Researchers Develop Artificial Photosynthesis That May Help Energy Industry

Researchers Develop Artificial Photosynthesis That May Help Energy Industry


Researchers have developed a nanosystem that successfully mimics the natural process of photosynthesis.

Researchers from the U.S. Department of Energy’s Lawrence Berkeley National Laboratory and the University of California, Berkeley have developed a system of artificial photosynthesis that can collect carbon dioxide before it escapes into our atmosphere as a greenhouse gas and convert it to useful products including drugs and alternative fuels.

Peidong Yang, a professor at the University of California, Berkeley, and one of the members of the study, said, “We believe our system is a revolutionary leap forward in the field of artificial photosynthesis. Our system has the potential to fundamentally change the chemical and oil industry in that we can produce chemicals and fuels in a totally renewable way, rather than extracting them from deep below the ground.”

Photosynthesis is the process used by plants to take energy from sunlight and synthesize carbohydrates out of water and carbon dioxide. The hybrid system, which was developed by researchers, mimics photosynthesis. However, the CO2 and water are used to synthesis acetate, a basic building block for biosynthesis.

The researchers stated that the technique utilizes an artificial forest of silicon and titanium oxide nanowires, which function much like chloroplasts in green leaves. The anaerobic bacteria, Sporomusa ovate, are buried in these tall nanowire structures.

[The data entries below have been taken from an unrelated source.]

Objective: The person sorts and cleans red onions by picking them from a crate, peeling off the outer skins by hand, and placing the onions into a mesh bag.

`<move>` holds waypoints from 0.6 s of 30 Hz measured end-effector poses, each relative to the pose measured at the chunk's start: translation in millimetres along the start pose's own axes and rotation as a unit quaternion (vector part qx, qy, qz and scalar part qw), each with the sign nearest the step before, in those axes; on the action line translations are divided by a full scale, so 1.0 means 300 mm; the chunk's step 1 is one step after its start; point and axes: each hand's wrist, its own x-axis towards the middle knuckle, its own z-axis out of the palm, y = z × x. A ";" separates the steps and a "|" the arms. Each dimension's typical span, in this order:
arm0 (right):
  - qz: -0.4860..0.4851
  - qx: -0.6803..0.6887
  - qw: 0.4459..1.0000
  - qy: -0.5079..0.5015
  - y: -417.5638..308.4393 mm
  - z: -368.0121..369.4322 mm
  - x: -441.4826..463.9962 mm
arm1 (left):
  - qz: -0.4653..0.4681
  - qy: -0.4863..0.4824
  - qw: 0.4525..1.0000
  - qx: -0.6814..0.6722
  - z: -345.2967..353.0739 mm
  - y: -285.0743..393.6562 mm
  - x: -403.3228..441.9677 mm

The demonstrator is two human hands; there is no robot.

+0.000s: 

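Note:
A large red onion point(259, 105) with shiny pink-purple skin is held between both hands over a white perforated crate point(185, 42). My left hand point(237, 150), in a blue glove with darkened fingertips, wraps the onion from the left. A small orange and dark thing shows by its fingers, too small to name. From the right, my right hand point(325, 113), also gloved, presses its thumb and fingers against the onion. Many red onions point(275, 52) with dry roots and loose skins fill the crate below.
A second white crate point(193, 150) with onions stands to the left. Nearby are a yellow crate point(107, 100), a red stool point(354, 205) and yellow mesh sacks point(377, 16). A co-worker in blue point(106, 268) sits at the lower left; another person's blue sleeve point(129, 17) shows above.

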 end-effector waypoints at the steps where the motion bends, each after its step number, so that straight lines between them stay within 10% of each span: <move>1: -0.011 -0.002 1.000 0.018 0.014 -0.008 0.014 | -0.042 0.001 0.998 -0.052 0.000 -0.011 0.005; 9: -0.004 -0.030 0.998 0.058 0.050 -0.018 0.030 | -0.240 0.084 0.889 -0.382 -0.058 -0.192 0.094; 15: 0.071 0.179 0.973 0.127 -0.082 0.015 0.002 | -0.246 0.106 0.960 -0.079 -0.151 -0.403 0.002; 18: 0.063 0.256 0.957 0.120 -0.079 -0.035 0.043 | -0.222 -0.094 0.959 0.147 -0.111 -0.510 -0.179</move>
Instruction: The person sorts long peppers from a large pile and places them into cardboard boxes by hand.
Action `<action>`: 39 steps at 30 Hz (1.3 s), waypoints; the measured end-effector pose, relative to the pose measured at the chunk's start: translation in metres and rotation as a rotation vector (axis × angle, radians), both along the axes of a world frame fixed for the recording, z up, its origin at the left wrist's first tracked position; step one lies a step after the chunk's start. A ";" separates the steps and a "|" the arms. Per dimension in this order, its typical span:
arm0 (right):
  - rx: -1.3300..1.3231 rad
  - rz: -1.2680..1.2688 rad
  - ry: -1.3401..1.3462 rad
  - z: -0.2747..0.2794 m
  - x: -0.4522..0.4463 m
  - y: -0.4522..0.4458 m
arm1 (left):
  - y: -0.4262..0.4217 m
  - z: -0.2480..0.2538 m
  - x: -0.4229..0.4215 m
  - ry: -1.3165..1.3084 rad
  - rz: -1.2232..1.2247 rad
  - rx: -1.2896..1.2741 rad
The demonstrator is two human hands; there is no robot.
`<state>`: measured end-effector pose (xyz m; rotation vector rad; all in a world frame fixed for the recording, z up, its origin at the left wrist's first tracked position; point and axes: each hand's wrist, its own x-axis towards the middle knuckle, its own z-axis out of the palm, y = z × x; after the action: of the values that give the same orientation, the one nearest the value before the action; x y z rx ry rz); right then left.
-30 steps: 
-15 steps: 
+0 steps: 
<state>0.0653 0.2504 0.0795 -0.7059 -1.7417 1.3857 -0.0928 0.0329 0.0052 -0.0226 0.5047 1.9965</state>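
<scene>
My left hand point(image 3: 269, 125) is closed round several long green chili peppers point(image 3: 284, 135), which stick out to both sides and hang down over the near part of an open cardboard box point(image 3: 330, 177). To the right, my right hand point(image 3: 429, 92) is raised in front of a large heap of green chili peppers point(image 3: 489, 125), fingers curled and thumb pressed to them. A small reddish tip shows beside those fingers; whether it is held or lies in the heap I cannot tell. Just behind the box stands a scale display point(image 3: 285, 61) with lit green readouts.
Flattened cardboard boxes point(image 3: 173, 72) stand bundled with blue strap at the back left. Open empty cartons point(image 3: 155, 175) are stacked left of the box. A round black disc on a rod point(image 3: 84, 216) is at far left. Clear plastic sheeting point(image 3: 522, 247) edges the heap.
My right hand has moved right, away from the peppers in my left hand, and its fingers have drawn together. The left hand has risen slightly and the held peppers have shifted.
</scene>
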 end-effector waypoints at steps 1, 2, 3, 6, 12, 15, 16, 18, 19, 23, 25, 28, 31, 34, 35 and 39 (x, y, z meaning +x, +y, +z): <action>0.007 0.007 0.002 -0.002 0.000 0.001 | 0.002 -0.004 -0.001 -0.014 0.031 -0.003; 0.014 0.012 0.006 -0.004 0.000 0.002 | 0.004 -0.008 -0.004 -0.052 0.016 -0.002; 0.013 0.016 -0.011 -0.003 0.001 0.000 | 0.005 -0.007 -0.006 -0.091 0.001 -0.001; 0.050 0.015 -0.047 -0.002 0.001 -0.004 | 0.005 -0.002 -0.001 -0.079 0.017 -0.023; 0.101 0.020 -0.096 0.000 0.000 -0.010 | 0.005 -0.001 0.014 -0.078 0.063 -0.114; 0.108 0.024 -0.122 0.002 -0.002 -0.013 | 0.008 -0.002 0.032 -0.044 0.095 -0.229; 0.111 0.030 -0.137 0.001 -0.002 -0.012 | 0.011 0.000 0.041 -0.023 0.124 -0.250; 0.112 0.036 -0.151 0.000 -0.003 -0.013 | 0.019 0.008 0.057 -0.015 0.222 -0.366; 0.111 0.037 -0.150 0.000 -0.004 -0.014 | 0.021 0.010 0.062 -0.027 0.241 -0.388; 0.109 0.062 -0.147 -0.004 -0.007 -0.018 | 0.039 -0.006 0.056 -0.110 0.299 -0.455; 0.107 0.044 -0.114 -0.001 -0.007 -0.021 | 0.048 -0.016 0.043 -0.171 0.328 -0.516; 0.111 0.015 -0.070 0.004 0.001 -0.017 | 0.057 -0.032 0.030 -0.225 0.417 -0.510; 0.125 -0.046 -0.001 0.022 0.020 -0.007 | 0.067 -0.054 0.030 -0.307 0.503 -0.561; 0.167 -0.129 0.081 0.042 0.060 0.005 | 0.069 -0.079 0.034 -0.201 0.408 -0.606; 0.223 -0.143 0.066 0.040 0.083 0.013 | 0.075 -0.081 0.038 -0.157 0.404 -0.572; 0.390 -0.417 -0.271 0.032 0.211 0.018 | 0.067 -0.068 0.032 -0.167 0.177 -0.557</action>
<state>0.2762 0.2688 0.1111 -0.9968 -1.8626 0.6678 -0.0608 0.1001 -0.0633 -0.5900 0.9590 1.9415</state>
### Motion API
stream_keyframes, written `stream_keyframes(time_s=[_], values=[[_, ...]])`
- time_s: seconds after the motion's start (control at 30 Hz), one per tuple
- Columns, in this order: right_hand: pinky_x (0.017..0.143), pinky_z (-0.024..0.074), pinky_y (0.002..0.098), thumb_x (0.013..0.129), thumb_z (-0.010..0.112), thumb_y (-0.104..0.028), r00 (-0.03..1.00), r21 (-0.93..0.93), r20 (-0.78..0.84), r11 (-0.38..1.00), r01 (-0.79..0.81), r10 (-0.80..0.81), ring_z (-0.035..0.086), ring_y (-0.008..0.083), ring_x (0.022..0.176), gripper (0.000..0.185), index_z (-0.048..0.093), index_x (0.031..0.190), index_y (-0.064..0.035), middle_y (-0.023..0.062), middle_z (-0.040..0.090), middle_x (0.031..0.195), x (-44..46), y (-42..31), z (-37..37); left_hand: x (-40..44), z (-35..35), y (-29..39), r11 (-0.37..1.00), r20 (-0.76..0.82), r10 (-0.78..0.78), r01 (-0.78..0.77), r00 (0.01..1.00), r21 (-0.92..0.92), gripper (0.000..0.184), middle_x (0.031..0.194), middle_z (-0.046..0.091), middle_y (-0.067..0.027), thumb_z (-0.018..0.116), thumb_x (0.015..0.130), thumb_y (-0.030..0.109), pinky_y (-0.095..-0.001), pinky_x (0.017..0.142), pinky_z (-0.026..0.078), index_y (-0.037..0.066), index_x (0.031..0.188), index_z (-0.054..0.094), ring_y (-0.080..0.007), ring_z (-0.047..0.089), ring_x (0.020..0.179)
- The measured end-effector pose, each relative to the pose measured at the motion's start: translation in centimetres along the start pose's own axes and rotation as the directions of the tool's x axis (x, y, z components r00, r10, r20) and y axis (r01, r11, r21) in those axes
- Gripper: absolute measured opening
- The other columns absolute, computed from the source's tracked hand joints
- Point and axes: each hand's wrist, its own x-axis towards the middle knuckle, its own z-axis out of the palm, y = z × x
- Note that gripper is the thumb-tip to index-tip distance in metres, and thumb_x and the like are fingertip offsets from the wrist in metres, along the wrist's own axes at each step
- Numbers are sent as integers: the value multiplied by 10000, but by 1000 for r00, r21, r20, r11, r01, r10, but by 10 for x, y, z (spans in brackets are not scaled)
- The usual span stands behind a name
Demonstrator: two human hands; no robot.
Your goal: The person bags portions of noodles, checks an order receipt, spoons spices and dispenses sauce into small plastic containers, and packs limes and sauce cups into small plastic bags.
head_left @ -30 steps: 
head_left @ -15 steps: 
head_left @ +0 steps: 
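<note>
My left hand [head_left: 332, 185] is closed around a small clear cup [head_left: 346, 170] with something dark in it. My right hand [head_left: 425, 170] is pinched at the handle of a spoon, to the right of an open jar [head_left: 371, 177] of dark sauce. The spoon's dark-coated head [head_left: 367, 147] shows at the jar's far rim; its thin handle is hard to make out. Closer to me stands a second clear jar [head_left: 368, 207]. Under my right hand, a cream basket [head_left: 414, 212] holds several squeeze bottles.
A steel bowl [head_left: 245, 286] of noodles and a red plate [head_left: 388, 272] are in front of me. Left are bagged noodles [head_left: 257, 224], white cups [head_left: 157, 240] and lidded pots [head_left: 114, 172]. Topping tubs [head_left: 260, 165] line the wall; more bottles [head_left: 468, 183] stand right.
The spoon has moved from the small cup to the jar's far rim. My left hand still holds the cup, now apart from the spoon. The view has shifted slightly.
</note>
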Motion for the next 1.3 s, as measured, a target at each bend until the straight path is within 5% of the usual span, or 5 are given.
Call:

When sunlight is absorbed by these semiconducting nanowires, electrons and electron holes are generated. The electrons are passed to the bacteria for carbon dioxide reduction. This results in the production of a biosynthetic intermediate, while the holes split water molecules to produce oxygen.

“We are currently working on our second-generation system which has a solar-to-chemical conversion efficiency of 3%. Once we can reach a conversion efficiency of 10% in a cost-effective manner, the technology should be commercially viable,” added Yang.

The findings were published in the journal Nano Letters.